Сталин не терял надежды:

– А может быть, все-таки передать это дело министрам иностранных дел, чтобы они постарались найти подходящую формулу?

– Как раз в этом пункте мы не достигли соглашения, – застолбил Черчилль.

Англо-американцы ничего не сделали раньше, чтобы помочь республиканцам в Испании (скорее, они симпатизировали Франко в его борьбе с «красной заразой»), а теперь не видели ничего зазорного в поддержании отношений с фашистским правительством в Мадриде. Но не хотели признать правительства Болгарии или Румынии по причине их «недемократичности».

– Я думаю, что лучше мы сейчас перейдем к другому вопросу, а к вопросу об Испании вернемся

позже, – свернул дискуссию Трумэн. – Декларация об освобожденной Европе. Документ по этому вопросу я представил 17 июля.

Сталин предложил этот вопрос отложить: советская делегация внесет свое предложение. Согласились. Иден напомнил:

– Следующий вопрос – о Югославии.
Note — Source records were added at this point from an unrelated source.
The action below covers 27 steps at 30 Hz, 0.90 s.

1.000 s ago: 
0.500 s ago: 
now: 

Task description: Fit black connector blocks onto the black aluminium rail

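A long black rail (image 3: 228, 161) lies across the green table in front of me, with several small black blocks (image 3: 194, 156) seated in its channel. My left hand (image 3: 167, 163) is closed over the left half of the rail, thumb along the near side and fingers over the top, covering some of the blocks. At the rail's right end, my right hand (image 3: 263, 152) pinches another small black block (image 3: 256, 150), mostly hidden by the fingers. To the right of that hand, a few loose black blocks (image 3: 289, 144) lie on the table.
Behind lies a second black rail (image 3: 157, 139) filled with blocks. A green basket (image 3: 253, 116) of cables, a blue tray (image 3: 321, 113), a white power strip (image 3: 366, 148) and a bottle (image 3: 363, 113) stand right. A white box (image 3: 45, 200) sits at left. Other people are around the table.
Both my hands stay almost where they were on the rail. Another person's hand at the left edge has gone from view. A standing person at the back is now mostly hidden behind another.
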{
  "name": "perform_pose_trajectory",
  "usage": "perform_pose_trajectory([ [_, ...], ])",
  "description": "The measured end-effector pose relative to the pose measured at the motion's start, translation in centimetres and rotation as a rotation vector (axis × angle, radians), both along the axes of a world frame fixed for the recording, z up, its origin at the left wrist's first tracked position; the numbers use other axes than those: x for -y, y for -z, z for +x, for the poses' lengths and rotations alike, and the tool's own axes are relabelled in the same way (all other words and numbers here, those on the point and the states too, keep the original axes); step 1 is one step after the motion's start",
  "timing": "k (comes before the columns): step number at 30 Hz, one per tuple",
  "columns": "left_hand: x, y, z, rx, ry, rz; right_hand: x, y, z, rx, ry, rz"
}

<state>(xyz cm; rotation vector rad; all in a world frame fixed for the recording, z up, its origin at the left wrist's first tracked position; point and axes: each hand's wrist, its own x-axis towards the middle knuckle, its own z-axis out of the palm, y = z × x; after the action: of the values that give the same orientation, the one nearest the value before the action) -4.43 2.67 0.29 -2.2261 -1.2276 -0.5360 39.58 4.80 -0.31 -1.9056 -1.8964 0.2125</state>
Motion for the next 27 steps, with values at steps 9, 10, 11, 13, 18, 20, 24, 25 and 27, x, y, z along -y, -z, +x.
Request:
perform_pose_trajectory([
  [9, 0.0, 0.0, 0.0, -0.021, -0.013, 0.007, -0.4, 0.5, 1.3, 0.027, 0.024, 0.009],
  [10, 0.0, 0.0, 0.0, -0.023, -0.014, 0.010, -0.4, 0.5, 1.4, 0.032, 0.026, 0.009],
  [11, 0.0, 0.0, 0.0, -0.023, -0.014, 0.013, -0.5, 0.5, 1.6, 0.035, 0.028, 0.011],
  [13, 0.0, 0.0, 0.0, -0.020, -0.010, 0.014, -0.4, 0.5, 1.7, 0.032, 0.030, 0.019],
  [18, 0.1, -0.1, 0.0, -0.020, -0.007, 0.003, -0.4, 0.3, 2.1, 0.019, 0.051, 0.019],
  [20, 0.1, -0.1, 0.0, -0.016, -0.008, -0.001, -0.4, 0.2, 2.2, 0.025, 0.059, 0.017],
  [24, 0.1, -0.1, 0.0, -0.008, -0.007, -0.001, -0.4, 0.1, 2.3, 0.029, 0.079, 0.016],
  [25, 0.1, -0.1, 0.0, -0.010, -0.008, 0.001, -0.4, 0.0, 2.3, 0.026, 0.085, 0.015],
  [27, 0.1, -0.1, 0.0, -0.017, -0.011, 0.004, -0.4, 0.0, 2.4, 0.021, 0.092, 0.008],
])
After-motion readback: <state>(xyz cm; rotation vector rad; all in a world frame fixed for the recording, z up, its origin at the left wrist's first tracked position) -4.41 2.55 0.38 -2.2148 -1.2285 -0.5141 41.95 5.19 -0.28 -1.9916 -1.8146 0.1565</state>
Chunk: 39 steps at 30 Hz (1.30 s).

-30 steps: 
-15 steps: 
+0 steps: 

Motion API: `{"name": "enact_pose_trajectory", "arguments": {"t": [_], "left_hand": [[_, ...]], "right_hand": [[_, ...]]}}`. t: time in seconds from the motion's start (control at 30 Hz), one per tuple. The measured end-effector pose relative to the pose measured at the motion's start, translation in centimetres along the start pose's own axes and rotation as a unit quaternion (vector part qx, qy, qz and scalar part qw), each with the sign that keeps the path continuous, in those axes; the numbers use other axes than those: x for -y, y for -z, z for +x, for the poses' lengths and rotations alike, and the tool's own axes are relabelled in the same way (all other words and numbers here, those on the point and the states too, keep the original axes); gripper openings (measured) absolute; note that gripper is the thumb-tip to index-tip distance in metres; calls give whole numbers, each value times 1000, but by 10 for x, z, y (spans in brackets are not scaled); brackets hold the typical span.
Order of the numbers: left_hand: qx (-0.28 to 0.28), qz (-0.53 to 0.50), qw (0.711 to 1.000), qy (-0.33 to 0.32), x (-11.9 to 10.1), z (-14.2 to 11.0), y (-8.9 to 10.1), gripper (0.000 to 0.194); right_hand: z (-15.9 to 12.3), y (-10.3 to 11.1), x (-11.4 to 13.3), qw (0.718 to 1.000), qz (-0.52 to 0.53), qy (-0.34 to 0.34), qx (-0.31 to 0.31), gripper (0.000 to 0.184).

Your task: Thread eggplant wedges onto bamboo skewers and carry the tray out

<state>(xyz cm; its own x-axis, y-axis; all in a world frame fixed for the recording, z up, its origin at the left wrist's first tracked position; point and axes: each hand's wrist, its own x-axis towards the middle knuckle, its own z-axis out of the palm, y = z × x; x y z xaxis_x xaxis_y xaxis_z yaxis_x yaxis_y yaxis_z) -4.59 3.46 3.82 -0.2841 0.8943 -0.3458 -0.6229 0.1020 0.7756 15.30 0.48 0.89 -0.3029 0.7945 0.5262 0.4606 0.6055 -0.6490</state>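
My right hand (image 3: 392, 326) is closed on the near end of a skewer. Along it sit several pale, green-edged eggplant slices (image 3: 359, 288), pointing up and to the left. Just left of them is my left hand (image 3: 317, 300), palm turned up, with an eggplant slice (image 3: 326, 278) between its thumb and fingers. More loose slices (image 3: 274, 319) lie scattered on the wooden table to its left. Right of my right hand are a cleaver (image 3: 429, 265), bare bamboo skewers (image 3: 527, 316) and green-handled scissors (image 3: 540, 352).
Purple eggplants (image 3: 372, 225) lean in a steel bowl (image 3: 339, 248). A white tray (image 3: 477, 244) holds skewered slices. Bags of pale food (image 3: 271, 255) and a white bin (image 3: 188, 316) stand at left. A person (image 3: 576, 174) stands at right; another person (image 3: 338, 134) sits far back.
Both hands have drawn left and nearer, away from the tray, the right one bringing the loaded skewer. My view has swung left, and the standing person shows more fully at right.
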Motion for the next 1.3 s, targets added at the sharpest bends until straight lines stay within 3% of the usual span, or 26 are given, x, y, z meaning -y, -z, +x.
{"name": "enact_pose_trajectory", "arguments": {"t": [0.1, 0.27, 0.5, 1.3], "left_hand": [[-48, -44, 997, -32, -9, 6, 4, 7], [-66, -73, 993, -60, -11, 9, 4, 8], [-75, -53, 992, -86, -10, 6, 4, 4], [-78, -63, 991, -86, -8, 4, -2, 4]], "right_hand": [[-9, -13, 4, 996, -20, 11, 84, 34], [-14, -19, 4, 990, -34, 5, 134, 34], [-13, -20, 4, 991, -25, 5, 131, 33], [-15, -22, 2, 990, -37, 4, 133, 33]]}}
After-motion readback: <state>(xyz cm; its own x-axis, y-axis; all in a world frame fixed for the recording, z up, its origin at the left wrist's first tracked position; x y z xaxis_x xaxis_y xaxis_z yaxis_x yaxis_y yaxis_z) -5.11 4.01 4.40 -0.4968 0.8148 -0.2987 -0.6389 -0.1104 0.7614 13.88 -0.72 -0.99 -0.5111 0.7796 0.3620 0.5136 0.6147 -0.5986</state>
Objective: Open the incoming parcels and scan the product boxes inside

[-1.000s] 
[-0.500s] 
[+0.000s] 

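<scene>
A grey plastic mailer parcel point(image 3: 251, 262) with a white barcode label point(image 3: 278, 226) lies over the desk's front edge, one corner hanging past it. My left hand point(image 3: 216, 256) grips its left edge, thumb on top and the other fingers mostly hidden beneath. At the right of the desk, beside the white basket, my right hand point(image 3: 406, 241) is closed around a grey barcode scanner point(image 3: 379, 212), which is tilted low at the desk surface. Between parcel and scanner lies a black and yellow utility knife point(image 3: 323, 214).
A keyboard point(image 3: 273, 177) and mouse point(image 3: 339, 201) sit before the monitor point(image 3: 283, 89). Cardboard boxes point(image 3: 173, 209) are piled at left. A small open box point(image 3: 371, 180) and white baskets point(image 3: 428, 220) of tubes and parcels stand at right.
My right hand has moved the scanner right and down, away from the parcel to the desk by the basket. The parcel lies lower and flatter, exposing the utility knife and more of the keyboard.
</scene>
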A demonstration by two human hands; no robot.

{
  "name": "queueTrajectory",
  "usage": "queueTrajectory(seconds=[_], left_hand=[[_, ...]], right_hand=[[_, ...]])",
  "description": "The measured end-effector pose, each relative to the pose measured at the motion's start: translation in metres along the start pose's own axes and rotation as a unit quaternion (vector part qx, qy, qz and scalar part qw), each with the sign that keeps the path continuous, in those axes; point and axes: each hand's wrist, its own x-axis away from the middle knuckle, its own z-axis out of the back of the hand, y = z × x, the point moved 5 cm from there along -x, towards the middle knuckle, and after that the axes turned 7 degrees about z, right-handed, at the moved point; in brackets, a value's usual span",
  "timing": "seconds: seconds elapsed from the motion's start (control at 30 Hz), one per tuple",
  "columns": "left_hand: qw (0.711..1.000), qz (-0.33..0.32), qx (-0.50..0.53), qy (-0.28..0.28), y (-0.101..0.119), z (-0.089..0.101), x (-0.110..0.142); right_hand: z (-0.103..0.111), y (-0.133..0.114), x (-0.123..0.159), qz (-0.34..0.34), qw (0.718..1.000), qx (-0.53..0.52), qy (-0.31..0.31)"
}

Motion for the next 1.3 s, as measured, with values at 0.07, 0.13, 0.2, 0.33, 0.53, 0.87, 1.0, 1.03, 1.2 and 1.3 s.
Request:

Мы уже передали небольшой проект по этому вопросу.

– Я думаю, что мы этого вопроса не можем разрешить, не заслушав представителей Югославии, – здесь уже Сталин занял жесткую позицию.

– Нужно обратить внимание на то, – возразил Иден, – что мы достигли соглашения в отношении Югославии на Крымской конференции без присутствия югославских представителей.

Сталин не согласился:

– Теперь это союзная страна, в которой установлено законное правительство. Пригласим представителей Югославии, заслушаем их, а потом примем решение.

– Шубашича и Тито? – спросил Черчилль.

– Да.

– Но они не соглашаются между собой, обе стороны сильно настроены друг против друга.

– Я этого не знаю, – слукавил Сталин. – Давайте проверим это дело, пригласим их сюда, и пусть они скажут свое мнение.

– Насколько это дело серьезное, чтобы их вызывать сюда? – пытался понять Трумэн. – Я считаю это неудобным.

Черчилль наступал:

– Мы поставили свою подпись под соглашением на Крымской конференции, а сейчас видим, что эта декларация в Югославии не выполняется: нет закона о выборах, ассамблея совета не расширена, юридическая процедура не восстановлена, администрация Тито контролируется созданной им партийной полицией, печать также контролируется, как в некоторых фашистских странах.

– Господин Черчилль сразу же перешел к обсуждению вместо того, чтобы ответить на вопрос президента, считает ли он этот вопрос настолько серьезным и важным, чтобы обсуждать его на нашей конференции и приглашать представителей Югославии, – предупредил Сталин. – Видите ли, сведения, которые здесь изложил господин Черчилль насчет факта нарушения известных решений Крымской конференции, эти сведения нам, по нашим источникам, неизвестны. Я бы считал правильным, чтобы мы заслушали самих югославов, дали им возможность опровергнуть эти обвинения или признать их правильными.

Перепалка советского и британского лидеров утомила Трумэна. В мемуарах он напишет: «Я откровенно сказал им, что я не желаю тратить время, выслушивая жалобы, а хотел бы заняться проблемами, которые главы трех правительств приехали решать. Я сказал, что если они не вернутся к основным вопросам, я упакую вещи и уеду домой. Я имел в виду именно это.

Сталин искренне улыбнулся и сказал, что не винит президента за желание вернуться домой: ему тоже хотелось бы уехать домой».

В советской стенограмме конференции слова Трумэна звучали более вегетариански:

– Я хочу сделать, перед тем как перейти к заключению, одно заявление. Я сюда приехал в качестве представителя США и приехал сюда для того, чтобы обсуждать с вами мировые вопросы. Но я не приехал сюда для того, чтобы судить о каждой стране Европы, рассматривать споры, которые должны решаться мировой организацией, созданной в Сан-Франциско. Если мы будем разбирать политические жалобы на кого-либо, мы будем только попусту тратить время. Если мы будем вызывать сюда Тито, Франко или других деятелей, то это ни к чему хорошему не приведет.

– Это – правильное замечание, – снизошел Сталин.

– Мы должны обсуждать те вопросы, которые интересны для каждого из нас, – петушился Трумэн.

– Это, мистер президент, вопрос, интересующий и США, потому что здесь речь идет о выполнении тех решений, которые были приняты на Крымской конференции, – напомнил Черчилль. – Тут вопрос принципа.

– По-моему, решения Крымской конференции выполняются маршалом Тито полностью и целиком, – подчеркнул Сталин.